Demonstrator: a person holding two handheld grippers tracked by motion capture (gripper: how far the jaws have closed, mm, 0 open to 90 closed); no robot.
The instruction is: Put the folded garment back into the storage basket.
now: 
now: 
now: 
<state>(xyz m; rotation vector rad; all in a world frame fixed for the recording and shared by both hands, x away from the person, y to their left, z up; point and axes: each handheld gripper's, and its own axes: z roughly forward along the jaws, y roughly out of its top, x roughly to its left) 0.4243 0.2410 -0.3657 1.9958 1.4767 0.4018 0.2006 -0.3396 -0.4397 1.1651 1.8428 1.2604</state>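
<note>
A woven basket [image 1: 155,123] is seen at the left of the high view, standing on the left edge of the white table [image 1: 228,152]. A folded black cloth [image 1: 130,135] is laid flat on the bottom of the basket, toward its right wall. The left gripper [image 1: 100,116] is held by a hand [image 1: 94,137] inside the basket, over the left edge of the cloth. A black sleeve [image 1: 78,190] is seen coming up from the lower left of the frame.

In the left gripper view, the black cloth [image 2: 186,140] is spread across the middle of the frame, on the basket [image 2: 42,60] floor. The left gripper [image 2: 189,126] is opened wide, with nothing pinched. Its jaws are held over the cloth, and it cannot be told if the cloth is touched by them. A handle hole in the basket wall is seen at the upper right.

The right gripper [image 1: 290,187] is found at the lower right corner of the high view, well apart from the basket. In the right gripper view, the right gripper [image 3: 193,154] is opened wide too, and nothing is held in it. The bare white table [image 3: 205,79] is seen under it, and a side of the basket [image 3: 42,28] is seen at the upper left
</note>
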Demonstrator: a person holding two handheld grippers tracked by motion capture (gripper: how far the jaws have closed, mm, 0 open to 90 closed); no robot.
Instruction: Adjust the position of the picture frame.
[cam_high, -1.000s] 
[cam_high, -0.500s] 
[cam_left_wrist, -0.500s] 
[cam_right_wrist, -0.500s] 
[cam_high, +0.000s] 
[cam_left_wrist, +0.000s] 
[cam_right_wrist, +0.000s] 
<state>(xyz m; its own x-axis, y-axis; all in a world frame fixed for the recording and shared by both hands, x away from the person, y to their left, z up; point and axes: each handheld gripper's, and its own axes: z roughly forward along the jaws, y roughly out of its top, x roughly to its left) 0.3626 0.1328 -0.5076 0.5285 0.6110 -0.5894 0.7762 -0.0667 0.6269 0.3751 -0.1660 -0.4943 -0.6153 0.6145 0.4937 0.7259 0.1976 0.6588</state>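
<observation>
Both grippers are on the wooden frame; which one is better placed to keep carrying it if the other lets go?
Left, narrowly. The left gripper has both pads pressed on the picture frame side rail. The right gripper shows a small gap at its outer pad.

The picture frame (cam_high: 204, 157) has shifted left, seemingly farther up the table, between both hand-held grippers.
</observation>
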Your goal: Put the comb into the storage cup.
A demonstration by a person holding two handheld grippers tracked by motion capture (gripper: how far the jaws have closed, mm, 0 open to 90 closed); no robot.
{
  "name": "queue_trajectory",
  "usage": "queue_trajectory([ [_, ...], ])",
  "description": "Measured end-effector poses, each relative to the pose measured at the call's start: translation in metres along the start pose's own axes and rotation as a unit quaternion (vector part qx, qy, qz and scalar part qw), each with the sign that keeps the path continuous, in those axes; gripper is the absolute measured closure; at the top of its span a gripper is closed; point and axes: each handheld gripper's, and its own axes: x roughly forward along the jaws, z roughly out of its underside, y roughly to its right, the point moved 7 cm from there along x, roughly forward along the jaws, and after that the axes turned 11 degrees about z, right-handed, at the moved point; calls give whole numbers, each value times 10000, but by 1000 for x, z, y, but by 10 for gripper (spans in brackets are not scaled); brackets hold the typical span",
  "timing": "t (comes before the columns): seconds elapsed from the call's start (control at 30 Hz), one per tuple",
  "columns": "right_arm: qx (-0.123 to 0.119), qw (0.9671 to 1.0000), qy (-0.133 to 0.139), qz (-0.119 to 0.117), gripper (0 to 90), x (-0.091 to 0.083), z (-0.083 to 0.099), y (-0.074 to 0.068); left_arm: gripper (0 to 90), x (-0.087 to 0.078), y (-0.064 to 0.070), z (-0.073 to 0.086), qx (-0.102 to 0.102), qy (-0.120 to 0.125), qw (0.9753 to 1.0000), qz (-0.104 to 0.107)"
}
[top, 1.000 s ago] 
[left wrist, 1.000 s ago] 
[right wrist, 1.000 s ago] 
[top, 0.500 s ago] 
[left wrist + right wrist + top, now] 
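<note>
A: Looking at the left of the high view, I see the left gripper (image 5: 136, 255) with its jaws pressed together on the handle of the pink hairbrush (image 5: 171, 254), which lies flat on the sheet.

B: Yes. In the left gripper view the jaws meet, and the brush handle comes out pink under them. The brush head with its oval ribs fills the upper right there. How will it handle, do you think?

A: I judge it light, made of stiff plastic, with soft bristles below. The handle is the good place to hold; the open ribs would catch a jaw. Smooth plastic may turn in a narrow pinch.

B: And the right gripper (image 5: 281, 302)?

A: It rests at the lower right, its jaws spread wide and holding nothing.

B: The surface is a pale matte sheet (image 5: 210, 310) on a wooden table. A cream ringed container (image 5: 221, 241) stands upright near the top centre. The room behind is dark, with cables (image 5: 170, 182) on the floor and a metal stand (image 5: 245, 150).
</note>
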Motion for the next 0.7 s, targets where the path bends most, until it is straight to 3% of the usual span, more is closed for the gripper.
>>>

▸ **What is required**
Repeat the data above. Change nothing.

▸ **Exercise solution**
Demonstrator: a person holding two handheld grippers tracked by motion capture (gripper: how far the jaws have closed, mm, 0 open to 90 closed); no robot.
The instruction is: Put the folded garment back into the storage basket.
now: 
now: 
now: 
<state>(xyz m; rotation vector rad; all in a world frame fixed for the recording and shared by both hands, x away from the person, y to their left, z up; point and axes: each handheld gripper's, and its own axes: z roughly forward along the jaws, y roughly out of its top, x roughly to its left) 0.4243 0.2410 -0.3657 1.9958 1.4767 0.4018 0.2006 -0.3396 -0.4397 1.1651 1.8428 1.2604</state>
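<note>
A woven basket [image 1: 155,123] is seen at the left of the high view, standing on the left edge of the white table [image 1: 228,152]. A folded black cloth [image 1: 130,135] is laid flat on the bottom of the basket, toward its right wall. The left gripper [image 1: 100,116] is held by a hand [image 1: 94,137] inside the basket, over the left edge of the cloth. A black sleeve [image 1: 78,190] is seen coming up from the lower left of the frame.

In the left gripper view, the black cloth [image 2: 186,140] is spread across the middle of the frame, on the basket [image 2: 42,60] floor. The left gripper [image 2: 189,126] is opened wide, with nothing pinched. Its jaws are held over the cloth, and it cannot be told if the cloth is touched by them. A handle hole in the basket wall is seen at the upper right.

The right gripper [image 1: 290,187] is found at the lower right corner of the high view, well apart from the basket. In the right gripper view, the right gripper [image 3: 193,154] is opened wide too, and nothing is held in it. The bare white table [image 3: 205,79] is seen under it, and a side of the basket [image 3: 42,28] is seen at the upper left
</note>
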Demonstrator: a person holding two handheld grippers tracked by motion capture (gripper: how far the jaws have closed, mm, 0 open to 90 closed); no robot.
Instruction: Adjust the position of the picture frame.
[cam_high, -1.000s] 
[cam_high, -0.500s] 
[cam_left_wrist, -0.500s] 
[cam_right_wrist, -0.500s] 
[cam_high, +0.000s] 
[cam_left_wrist, +0.000s] 
[cam_right_wrist, +0.000s] 
<state>(xyz m; its own x-axis, y-axis; all in a world frame fixed for the recording and shared by both hands, x away from the person, y to their left, z up; point and axes: each handheld gripper's, and its own axes: z roughly forward along the jaws, y roughly out of its top, x roughly to its left) 0.3626 0.1328 -0.5076 0.5285 0.6110 -0.5894 0.7762 -0.0667 0.6269 0.3751 -0.1660 -0.4943 -0.6153 0.6145 0.4937 0.7259 0.1976 0.6588</state>
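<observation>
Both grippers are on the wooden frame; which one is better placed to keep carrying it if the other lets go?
Left, narrowly. The left gripper has both pads pressed on the picture frame side rail. The right gripper shows a small gap at its outer pad.

The picture frame (cam_high: 204, 157) has shifted left, seemingly farther up the table, between both hand-held grippers.
</observation>
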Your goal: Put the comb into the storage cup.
A demonstration by a person holding two handheld grippers tracked by motion capture (gripper: how far the jaws have closed, mm, 0 open to 90 closed); no robot.
{
  "name": "queue_trajectory",
  "usage": "queue_trajectory([ [_, ...], ])",
  "description": "Measured end-effector poses, each relative to the pose measured at the call's start: translation in metres along the start pose's own axes and rotation as a unit quaternion (vector part qx, qy, qz and scalar part qw), each with the sign that keeps the path continuous, in those axes; gripper is the absolute measured closure; at the top of its span a gripper is closed; point and axes: each handheld gripper's, and its own axes: x roughly forward along the jaws, z roughly out of its underside, y roughly to its right, the point moved 7 cm from there along x, roughly forward along the jaws, and after that the axes turned 11 degrees about z, right-handed, at the moved point; calls give whole numbers, each value times 10000, but by 1000 for x, z, y, but by 10 for gripper (spans in brackets are not scaled); brackets hold the typical span",
  "timing": "t (comes before the columns): seconds elapsed from the call's start (control at 30 Hz), one per tuple",
  "columns": "right_arm: qx (-0.123 to 0.119), qw (0.9671 to 1.0000), qy (-0.133 to 0.139), qz (-0.119 to 0.117), gripper (0 to 90), x (-0.091 to 0.083), z (-0.083 to 0.099), y (-0.074 to 0.068); left_arm: gripper (0 to 90), x (-0.087 to 0.078), y (-0.064 to 0.070), z (-0.073 to 0.086), qx (-0.102 to 0.102), qy (-0.120 to 0.125), qw (0.9753 to 1.0000), qz (-0.104 to 0.107)"
}
[top, 1.000 s ago] 
[left wrist, 1.000 s ago] 
[right wrist, 1.000 s ago] 
[top, 0.500 s ago] 
[left wrist + right wrist + top, now] 
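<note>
A: Looking at the left of the high view, I see the left gripper (image 5: 136, 255) with its jaws pressed together on the handle of the pink hairbrush (image 5: 171, 254), which lies flat on the sheet.

B: Yes. In the left gripper view the jaws meet, and the brush handle comes out pink under them. The brush head with its oval ribs fills the upper right there. How will it handle, do you think?

A: I judge it light, made of stiff plastic, with soft bristles below. The handle is the good place to hold; the open ribs would catch a jaw. Smooth plastic may turn in a narrow pinch.

B: And the right gripper (image 5: 281, 302)?

A: It rests at the lower right, its jaws spread wide and holding nothing.

B: The surface is a pale matte sheet (image 5: 210, 310) on a wooden table. A cream ringed container (image 5: 221, 241) stands upright near the top centre. The room behind is dark, with cables (image 5: 170, 182) on the floor and a metal stand (image 5: 245, 150).
</note>
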Motion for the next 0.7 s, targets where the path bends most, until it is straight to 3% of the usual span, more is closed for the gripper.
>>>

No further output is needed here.